Сесилия освежила цветы, обмакнув в глубокий фонтан, наполненный до краев холодной водой. Чтобы избежать встречи с Робби, она поспешила к дому кружным путем. «Лишний повод, – подумала она, – провести на свежем воздухе еще несколько минут». Утреннее солнце, как, впрочем, и любой свет, не могло скрасить уродство дома Толлисов – построенного лет сорок назад приземистого, орнаментированного покрытыми свинцом пластинами здания из красного кирпича в стиле феодальной готики. Этот стиль Певзнер или кто-то из его команды окрестил в одной из статей трагедией упущенных возможностей, а некий молодой писатель-модернист назвал до преступного непривлекательным. Когда-то на этом месте стоял дом в классическом стиле Джеймса Адама, сгоревший в конце XIX века. От него осталось лишь искусственное озеро с островом посередине, к которому вели два каменных мостка. На острове высоко над водой возвышался полуразрушенный храм с осыпавшейся штукатуркой. Дед Сесилии, выросший в квартире над скобяной лавкой и сколотивший состояние на патентах навесных замков собственной конструкции, болтов, щеколд и засовов, построил новый дом по своему вкусу, определявшемуся прежде всего требованиями прочности, надежности и функциональности. Тем не менее, если встать спиной к главному входу и посмотреть вдаль, не обращая внимания на фризских коров, пасущихся в тени редких деревьев, перед вами открывался весьма приятный вид, вызывавший ощущение бесконечного, неподвластного времени восхитительного покоя. Этот вид теперь больше, чем когда-либо, вселял в Сесилию уверенность в необходимости перемен.

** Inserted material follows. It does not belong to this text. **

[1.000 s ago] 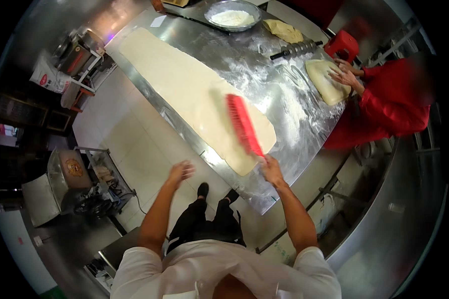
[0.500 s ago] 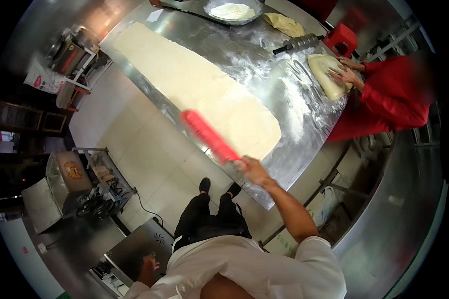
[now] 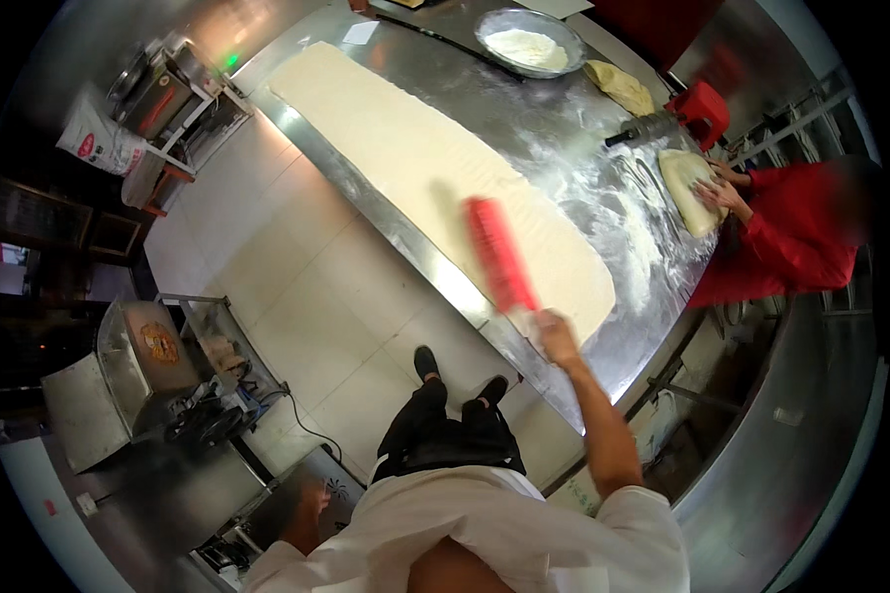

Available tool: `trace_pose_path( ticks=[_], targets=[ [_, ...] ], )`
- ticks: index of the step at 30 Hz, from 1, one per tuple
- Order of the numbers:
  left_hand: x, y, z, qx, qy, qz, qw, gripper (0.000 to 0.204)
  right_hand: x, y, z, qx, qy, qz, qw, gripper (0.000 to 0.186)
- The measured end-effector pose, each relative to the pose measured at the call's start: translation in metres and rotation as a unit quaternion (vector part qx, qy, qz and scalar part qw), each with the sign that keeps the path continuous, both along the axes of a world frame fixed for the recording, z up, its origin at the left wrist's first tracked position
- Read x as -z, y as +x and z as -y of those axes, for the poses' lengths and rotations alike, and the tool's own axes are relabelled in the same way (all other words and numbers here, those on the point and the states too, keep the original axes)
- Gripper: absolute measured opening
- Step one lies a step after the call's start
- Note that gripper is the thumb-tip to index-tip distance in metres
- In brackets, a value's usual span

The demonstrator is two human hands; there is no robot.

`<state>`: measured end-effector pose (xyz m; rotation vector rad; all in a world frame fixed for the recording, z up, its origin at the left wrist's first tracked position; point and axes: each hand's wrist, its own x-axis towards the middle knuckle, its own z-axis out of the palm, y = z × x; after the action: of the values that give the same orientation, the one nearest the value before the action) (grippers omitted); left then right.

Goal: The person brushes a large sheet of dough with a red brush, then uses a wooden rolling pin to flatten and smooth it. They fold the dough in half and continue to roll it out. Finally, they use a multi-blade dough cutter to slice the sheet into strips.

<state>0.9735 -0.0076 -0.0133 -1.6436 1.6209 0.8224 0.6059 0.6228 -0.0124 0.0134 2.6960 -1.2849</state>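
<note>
In the head view, the red brush [image 3: 501, 255] points away from the right hand [image 3: 558, 338], its long axis running forward and a little to that hand's left. It lies over the near part of a long dough sheet [image 3: 425, 148]; whether the bristles touch the dough cannot be told. The sheet's own long axis slants from just beyond the right hand to far ahead on its left, along the edge of the metal table [image 3: 445, 84], and looks narrower at the far end.

The right hand is closed around the brush's near end, fingers wrapped about the handle. The left hand [image 3: 313, 494] is well apart, low and to the left of the right one, away from the table; it is blurred, and how far open it is cannot be told. Ahead and to the right of the right hand, a co-worker's hands [image 3: 727, 188] rest on a thick dough piece [image 3: 687, 193].
</note>
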Motion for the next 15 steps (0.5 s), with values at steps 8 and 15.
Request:
trace_pose_path(
  ticks=[8,15],
  targets=[
    [-0.004,-0.155,0.083,0.017,0.036,-0.219,0.975,0.024,0.014,-0.081,0.102,0.055,-0.075,0.175,0.980,0.026],
    [-0.034,-0.060,0.108,-0.062,0.011,0.028,0.998,0.046,-0.058,-0.057,0.017,0.397,-0.161,0.176,0.886,0.028]
  ],
)
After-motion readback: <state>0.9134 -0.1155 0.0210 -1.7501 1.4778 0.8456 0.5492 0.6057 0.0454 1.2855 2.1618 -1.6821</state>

Она вошла в дверь, быстро пересекла выложенный черно-белой плиткой холл – как привычно и как докучливо звучало эхо ее шагов! – и остановилась на пороге гостиной, чтобы перевести дух. Холодные капли, падавшие на ноги в открытых босоножках с лохматого букета олеандров, ивовых веток и ирисов, взбодрили ее. Ваза, которую она искала, стояла на американском столике вишневого дерева у чуть приоткрытого французского окна. Окно выходило на юго-восток, и утреннее солнце покрывало зеленовато-голубой ковер вытянутыми параллелограммами света. По мере того как успокаивалось дыхание, желание закурить становилось еще острее, но Сесилия медлила в дверях, очарованная совершенством декорации – три выцветших дивана, окружавших почти новый готический камин, отгороженный экраном с изображением застывшей на морозе осоки, расстроенный клавесин, на котором никто не играл, пюпитры красного дерева, тяжелые бархатные шторы, свободно подхваченные оранжево-синей тесьмой с кисточками и обрамлявшие картину, запечатленную в створе окна: безоблачное небо и желто-зеленая пестрая терраса, мощенная плитами, сквозь щели между ними проросли лечебная ромашка и пиретрум. Ступеньки вели с террасы на лужайку, на краю которой все еще трудился Робби и которая простиралась ярдов на пятьдесят, до фонтана «Тритон».